Ken started with a brief summary of the history of Scrum: Before there was such a thing as an IT industry programming actually was a lot of fun. But somehow the creative job was turned into something people tend to suffer from pretty quickly as people tried to apply principles from manufacturing industries to software "production". Suddenly there was a distinction between testers, programmers, architects... People tried to plan ahead for months or even years noticing only very late in the process that the outcome was by no means what was needed when the product finally was ready.
In contrast to waterfall Scrum comes with very short feedback loops. It comes with developers working with very strong focus on one task at a time. Change is not hated but embraced and built into development.

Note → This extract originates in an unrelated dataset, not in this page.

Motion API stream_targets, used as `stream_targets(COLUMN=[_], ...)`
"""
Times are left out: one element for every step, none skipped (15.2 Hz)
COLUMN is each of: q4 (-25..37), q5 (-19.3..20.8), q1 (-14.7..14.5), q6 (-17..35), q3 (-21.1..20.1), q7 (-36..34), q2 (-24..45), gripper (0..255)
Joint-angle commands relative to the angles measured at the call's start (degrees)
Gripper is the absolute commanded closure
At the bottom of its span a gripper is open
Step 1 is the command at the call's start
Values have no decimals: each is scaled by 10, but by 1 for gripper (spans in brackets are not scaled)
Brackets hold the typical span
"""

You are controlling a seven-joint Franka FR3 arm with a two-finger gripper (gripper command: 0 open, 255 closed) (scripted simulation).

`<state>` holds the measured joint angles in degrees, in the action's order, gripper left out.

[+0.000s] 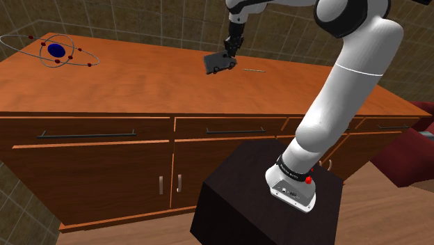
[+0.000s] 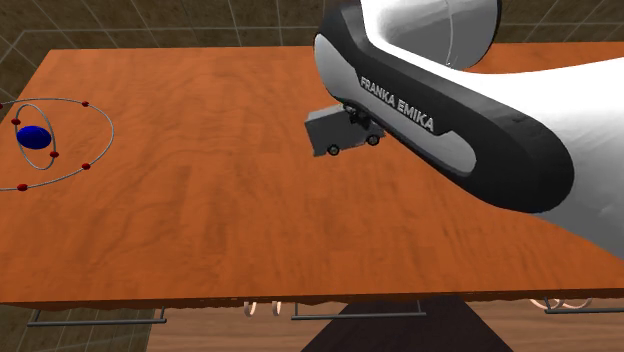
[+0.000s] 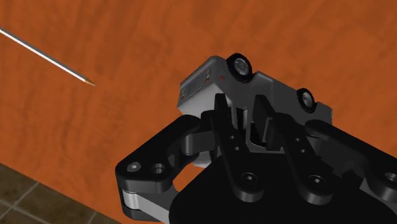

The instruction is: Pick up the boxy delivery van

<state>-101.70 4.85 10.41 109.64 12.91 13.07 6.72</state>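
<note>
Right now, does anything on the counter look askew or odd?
The grey van sits crooked in the gripper, clasped with its wheels turned sideways, not down. The atom model and thin pointed rod on the counter look normal.

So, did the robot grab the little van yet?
Nearly. Done: the gripper is on the grey van, with its black fingers shut on the van's body. In hand: the van hangs tilted in the grip over the wooden counter, so the lift looks started, though I cannot tell if it is fully off the top. Left: raising it clear.
</note>
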Motion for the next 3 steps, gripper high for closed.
stream_targets(q4=[13,14,14], q5=[0,0,0], q1=[-1,-1,-1], q6=[-15,-16,-16], q3=[0,0,0], q7=[0,0,0], q2=[-2,-2,-2], gripper=[255,255,255])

Some features of Scrum that are often forgotten but never the less essential that were discussed that evening:
- Scrum is all about transparency - it's about telling your customers what is going on. It is about telling your customer honest estimations. It is about telling development to the best of your knowledge all that can makes up for a feature.
- Scrum is neither easy nor a solution in itself. It is simply a way of uncovering problems very quickly that are easier to hide in waterfall processes. You have one person who is an isle of knowledge in your company? At every sprint planning this problem will become obvious until you find a way to solve it.
- Scrum is about giving developers a box of time that is not to be interrupted. Developing software asks for a lot of concentration. Getting interrupted and resuming work on the task again is so expensive that there is close to nothing this can be justified with.
- A nice way of doing Scrum is to use Scrum for management and XP for development. Scrum does not provide any solutions on how to reach the goals set - it does not tell you exactly how to arrive at a stable release by the end of your sprint. It just sets the goal for you. On the other hand XP holds quite a few development best practices that can help achieve these goals.
- It needs time to change how customers and developers are working: Yearlong experience has trained them to think in certain ways. So at the beginning Scrum is all about teaching and training people. It takes time to learn a new way of getting things done.
There are ways to do fixed price contracts with Scrum. You just have a few more freedoms to offer to your customer:
- Tell your customer that your clients usually change their mind underway. Give them the freedom to change anything not yet implemented. An item can be exchanged with an item of equal cost for no increase in prize. An item can be exchanged with a cheaper item with a decrease of cost, it can be exchanged with a more expensive item for a rise in cost.
- Tell your customer that you already have pre-priorized items. The client is free to re-prioritize items as he wishes - as long as the item was not implemented already.
- Tell you customer that as you are implementing those items at first that have a high priority you may come to a point where those items not done are not important for release so he could eventually stop early and pay less.
In summary the evening was very interesting and insightful for me. It helps to talk about Scrum implementation problems. To learn which problems others have and how they attack these problems.